• _Task requirements_
First find the line with "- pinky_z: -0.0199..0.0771", then reproduce it and all following lines of the data to the end, exactly and with no pictures, adding nothing.

(Records from a data source)
********************

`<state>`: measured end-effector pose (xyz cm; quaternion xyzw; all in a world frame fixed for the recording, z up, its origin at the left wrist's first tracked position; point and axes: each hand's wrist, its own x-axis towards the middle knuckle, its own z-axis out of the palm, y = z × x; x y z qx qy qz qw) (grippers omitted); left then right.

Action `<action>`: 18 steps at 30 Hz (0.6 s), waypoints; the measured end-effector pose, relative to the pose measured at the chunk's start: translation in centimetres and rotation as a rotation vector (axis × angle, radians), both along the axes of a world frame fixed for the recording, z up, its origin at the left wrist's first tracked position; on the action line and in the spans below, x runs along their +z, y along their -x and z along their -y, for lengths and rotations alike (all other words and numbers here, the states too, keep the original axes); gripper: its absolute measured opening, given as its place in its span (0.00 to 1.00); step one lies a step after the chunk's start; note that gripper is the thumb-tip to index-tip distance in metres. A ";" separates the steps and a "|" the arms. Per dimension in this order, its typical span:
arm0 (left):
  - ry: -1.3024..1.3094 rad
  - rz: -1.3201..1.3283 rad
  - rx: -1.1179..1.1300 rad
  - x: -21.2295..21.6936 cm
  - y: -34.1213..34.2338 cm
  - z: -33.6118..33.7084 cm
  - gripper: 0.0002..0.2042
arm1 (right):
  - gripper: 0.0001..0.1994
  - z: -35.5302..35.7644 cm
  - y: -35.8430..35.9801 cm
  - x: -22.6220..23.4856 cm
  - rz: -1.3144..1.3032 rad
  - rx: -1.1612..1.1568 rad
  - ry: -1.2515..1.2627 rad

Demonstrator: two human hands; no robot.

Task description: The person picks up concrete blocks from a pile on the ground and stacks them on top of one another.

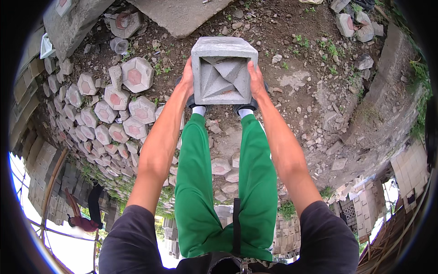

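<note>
Both arms reach down past green trousers (219, 182). The left hand (187, 80) and right hand (256, 80) clasp opposite sides of a hollow square concrete block (222, 71), held above the dirt ground (310, 68). Hexagonal pavers (114, 105) lie piled beyond on the left.

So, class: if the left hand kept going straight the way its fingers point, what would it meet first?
Probably the bare dirt ground beyond the grey square concrete block that the left hand grips; depth is unclear.
</note>
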<state>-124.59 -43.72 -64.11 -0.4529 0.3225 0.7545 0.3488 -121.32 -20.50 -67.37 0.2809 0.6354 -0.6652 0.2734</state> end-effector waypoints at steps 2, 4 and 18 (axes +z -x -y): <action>-0.023 -0.022 -0.006 0.0 -0.2 0.0 0.33 | 0.40 -0.1 0.1 0.2 0.016 -0.043 0.017; -0.024 -0.023 -0.009 -0.2 -0.3 0.2 0.33 | 0.39 0.0 0.4 0.3 0.005 -0.041 0.015; -0.003 -0.010 -0.038 -0.1 -0.1 0.2 0.32 | 0.39 0.3 0.0 -0.6 -0.035 -0.038 -0.034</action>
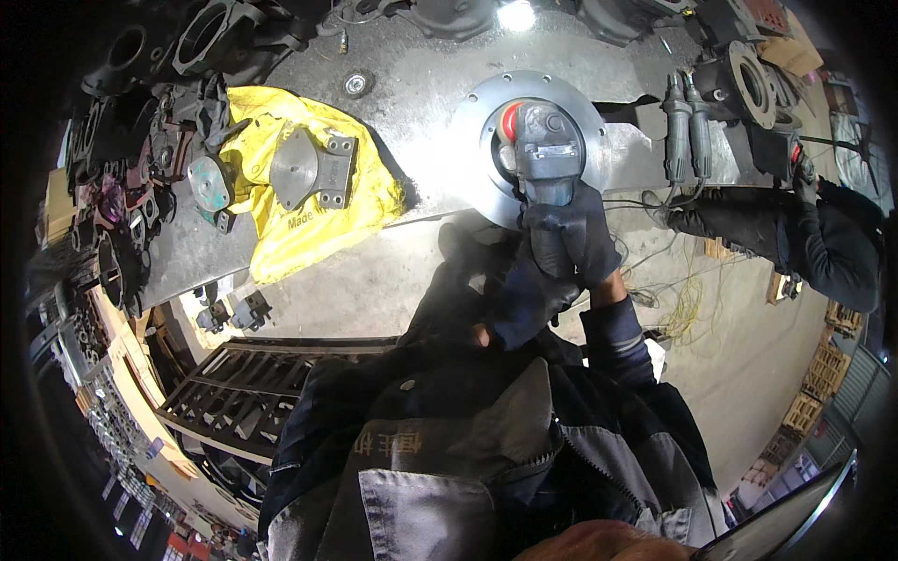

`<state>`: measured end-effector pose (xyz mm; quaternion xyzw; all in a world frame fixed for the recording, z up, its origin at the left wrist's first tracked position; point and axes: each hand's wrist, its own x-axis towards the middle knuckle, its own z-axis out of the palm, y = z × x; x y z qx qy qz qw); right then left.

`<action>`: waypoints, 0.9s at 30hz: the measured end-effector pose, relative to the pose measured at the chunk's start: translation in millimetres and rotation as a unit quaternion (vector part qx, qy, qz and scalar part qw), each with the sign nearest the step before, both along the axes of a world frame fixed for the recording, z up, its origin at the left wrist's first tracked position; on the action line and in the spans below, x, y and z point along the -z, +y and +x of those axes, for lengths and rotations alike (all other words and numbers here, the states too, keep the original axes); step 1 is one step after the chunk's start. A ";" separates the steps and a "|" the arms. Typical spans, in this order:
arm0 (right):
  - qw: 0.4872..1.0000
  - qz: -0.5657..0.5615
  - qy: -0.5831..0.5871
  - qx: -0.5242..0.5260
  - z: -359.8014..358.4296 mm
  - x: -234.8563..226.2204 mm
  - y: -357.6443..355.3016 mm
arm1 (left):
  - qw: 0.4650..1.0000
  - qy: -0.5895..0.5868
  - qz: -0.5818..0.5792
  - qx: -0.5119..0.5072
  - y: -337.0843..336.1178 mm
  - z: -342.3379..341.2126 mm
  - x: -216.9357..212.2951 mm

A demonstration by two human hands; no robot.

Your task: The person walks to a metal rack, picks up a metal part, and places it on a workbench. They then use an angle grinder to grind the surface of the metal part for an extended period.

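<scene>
An angle grinder [549, 159] with a red-edged disc [510, 122] is held over a round steel flange [472, 98] at the front of the bench. The flange has bolt holes around its rim. The disc is at the left inner edge of its ring. My right hand [591, 234], in a dark glove, is closed around the grinder's body just behind its head. Lower down and nearer to me, my left hand [531, 297], also gloved, is wrapped round the rear of the tool. Its fingers are partly in shadow.
Left on the metal bench [421, 70], a yellow sack [327, 238] lies under a machined bracket [297, 168]. Two more grinders [687, 131] stand at the right with cables. Castings crowd the far left. Another person [832, 234] works at the right. A dark rack [253, 383] stands below left.
</scene>
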<state>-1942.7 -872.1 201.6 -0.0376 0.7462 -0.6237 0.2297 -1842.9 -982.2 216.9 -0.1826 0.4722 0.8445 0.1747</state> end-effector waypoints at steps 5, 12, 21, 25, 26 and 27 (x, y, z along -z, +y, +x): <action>0.995 0.046 0.083 -0.039 0.5 7.8 2.9 | 1.000 0.012 -0.018 -0.007 6.8 3.4 9.7; 0.986 0.041 0.134 -0.092 0.1 1.5 7.7 | 0.999 0.013 -0.038 -0.011 15.9 6.7 13.9; 0.984 0.045 0.131 -0.107 -5.0 -3.5 9.7 | 0.998 0.012 -0.058 -0.011 21.4 9.5 14.9; 0.985 0.034 0.124 -0.112 -4.4 -3.6 9.1 | 0.998 0.013 -0.067 -0.015 21.8 8.7 14.3; 0.989 0.034 0.097 -0.103 -4.9 -3.8 8.5 | 0.997 0.014 -0.070 -0.017 22.2 9.8 15.2; 0.993 0.046 0.061 -0.090 -4.8 -4.0 7.7 | 0.997 0.014 -0.067 -0.020 23.8 10.4 17.3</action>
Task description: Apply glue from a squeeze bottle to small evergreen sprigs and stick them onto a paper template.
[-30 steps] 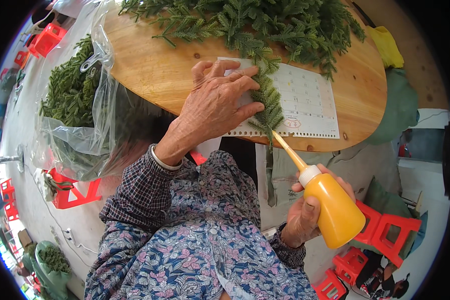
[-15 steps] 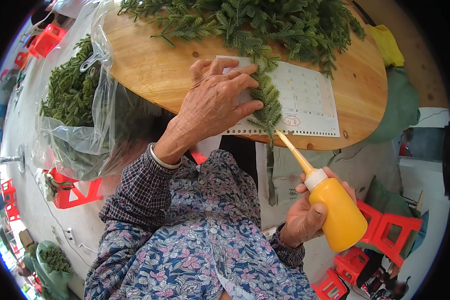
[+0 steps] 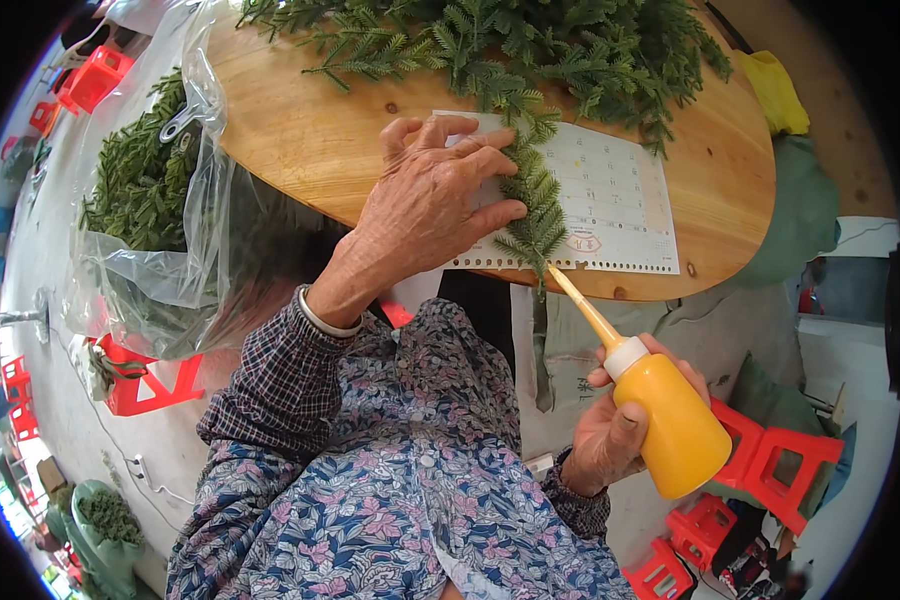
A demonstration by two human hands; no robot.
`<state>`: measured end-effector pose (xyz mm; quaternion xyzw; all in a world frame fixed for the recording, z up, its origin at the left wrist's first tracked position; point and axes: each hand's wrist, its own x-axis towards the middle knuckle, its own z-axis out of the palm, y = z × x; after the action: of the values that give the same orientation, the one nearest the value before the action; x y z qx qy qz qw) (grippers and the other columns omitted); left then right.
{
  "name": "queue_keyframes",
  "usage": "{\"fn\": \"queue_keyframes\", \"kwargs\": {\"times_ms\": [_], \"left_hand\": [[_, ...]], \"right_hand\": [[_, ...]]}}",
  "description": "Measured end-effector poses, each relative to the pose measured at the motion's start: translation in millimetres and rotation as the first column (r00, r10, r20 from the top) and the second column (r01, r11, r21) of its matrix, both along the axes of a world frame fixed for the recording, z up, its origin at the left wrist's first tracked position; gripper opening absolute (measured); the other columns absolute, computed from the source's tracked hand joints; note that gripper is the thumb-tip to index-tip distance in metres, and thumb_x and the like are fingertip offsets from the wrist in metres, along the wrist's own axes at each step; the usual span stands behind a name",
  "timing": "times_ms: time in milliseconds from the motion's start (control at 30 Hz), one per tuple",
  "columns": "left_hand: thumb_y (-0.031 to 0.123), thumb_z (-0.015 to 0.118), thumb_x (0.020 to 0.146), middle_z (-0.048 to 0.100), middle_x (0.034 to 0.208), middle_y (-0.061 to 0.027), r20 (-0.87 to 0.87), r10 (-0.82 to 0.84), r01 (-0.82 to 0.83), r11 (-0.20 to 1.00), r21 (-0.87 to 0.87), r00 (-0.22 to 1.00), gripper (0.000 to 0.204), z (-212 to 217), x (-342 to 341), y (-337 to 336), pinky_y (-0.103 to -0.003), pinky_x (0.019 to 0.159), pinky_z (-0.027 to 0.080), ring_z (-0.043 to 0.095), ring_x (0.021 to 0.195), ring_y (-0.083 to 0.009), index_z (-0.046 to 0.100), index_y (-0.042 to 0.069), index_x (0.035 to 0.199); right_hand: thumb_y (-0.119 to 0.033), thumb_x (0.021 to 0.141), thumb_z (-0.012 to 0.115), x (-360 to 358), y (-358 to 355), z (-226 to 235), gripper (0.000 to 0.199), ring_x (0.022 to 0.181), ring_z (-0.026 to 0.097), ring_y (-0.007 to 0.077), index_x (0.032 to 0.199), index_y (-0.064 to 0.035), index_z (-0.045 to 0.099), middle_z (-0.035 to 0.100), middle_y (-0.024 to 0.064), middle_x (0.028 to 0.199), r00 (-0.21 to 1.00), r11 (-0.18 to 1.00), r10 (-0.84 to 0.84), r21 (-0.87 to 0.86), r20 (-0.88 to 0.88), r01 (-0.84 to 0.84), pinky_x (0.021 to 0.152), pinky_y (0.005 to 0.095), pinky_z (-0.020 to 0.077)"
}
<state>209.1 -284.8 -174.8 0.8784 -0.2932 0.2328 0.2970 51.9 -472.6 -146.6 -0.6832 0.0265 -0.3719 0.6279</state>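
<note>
A green artificial fir sprig (image 3: pixel 538 205) lies over a white calendar sheet (image 3: pixel 625 195) at the table's near edge, its stem end toward me. Fingertips and thumb of my left hand (image 3: pixel 432 190) rest along the sprig's left side, bent and holding it against the sheet. Wrapped round a squeeze bottle (image 3: pixel 672 428) filled with yellow-orange liquid is my right hand (image 3: pixel 610 440). The bottle is tilted, its long narrow nozzle (image 3: pixel 585 312) pointing up and left. The nozzle's tip is at the sprig's stem end; whether they touch I cannot tell.
More fir branches (image 3: pixel 530 45) are heaped across the far side of the wooden table (image 3: pixel 300 130). A clear plastic bag (image 3: pixel 150 265) full of greenery stands to the left. Red stools (image 3: pixel 790 470) stand at lower right, and a green sack (image 3: pixel 795 210) sits beyond the table's right edge.
My right hand has shifted the bottle slightly left, bringing the nozzle tip a little left along the sprig's stem end. The left hand and the sprig look unchanged.
</note>
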Motion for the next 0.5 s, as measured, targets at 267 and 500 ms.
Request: {"fn": "queue_keyframes", "kwargs": {"times_ms": [267,500], "left_hand": [[0.042,0.067,0.083,0.064,0.122,0.0014,0.017,-0.006,0.006,1.0,-0.003,1.0,0.032,-0.8,0.4,-2.5,-0.045,0.105,0.017,0.047,0.12,-0.0217,0.069,0.014,0.097],[0.043,0.067,0.083,0.064,0.121,0.0013,0.022,-0.006,0.006,1.0,-0.001,1.0,0.033,-0.1,-0.9,-1.3,-0.045,0.105,0.017,0.046,0.12,-0.0215,0.069,0.014,0.097]], "right_hand": [[-0.04,0.076,0.078,-2.3,-4.7,-3.2,0.07,0.072,0.063,0.025,0.121,0.0003,0.043,0.059,0.0229,0.107,1.0,1.0,-0.008,-0.008,0.002,0.008,0.055,0.0277,0.0587],[-0.042,0.076,0.077,-6.5,-3.0,-3.1,0.069,0.072,0.063,0.0243,0.12,-0.0008,0.043,0.059,0.0224,0.108,1.0,1.0,-0.01,-0.007,-0.013,0.01,0.055,0.0275,0.0589]]}}
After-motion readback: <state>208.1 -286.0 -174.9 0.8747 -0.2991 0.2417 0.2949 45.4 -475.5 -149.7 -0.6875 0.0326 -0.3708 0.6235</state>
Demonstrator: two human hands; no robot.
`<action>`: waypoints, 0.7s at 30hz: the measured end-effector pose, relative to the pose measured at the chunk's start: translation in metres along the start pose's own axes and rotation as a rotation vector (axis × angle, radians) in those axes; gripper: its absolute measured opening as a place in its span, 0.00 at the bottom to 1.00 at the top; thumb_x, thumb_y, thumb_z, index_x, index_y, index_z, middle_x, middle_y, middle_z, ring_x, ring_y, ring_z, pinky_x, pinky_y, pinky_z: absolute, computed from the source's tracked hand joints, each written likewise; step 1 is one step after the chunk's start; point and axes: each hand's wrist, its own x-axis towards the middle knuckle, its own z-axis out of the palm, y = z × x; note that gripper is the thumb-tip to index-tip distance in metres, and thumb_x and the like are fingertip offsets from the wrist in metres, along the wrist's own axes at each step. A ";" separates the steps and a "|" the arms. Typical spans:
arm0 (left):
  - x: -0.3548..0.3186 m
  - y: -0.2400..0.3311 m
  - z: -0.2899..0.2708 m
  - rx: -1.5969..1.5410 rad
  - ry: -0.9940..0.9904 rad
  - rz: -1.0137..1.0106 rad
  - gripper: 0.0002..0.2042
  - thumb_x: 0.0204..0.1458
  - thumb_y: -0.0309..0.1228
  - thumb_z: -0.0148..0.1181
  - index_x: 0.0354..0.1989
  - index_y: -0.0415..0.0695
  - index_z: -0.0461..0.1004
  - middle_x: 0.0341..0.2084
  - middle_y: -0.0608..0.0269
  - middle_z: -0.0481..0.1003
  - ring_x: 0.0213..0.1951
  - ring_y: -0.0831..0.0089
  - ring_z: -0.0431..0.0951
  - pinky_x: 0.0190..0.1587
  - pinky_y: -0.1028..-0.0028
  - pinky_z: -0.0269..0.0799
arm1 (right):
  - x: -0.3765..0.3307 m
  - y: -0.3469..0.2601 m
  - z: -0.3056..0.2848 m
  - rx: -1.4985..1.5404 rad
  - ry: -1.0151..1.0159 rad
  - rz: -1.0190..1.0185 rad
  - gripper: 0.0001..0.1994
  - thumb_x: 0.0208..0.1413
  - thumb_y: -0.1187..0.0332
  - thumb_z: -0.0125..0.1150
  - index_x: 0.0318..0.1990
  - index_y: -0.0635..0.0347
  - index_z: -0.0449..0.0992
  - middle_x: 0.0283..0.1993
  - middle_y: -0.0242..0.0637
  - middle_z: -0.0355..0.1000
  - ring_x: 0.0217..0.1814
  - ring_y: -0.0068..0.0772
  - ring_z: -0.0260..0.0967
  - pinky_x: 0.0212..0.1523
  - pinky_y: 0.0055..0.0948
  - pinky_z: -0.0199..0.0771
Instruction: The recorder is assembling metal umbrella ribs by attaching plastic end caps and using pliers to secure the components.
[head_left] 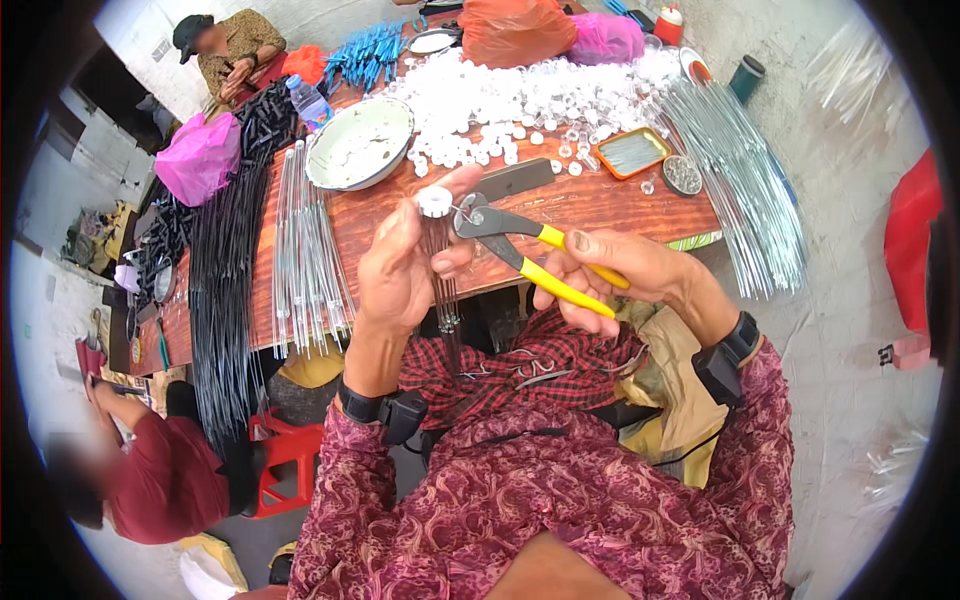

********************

• _Task output_
  - pinky_z: -0.0199..0.0771
Instruction: The recorder is assembling metal umbrella ribs by attaching plastic end caps and using pliers to secure the components.
[head_left] 

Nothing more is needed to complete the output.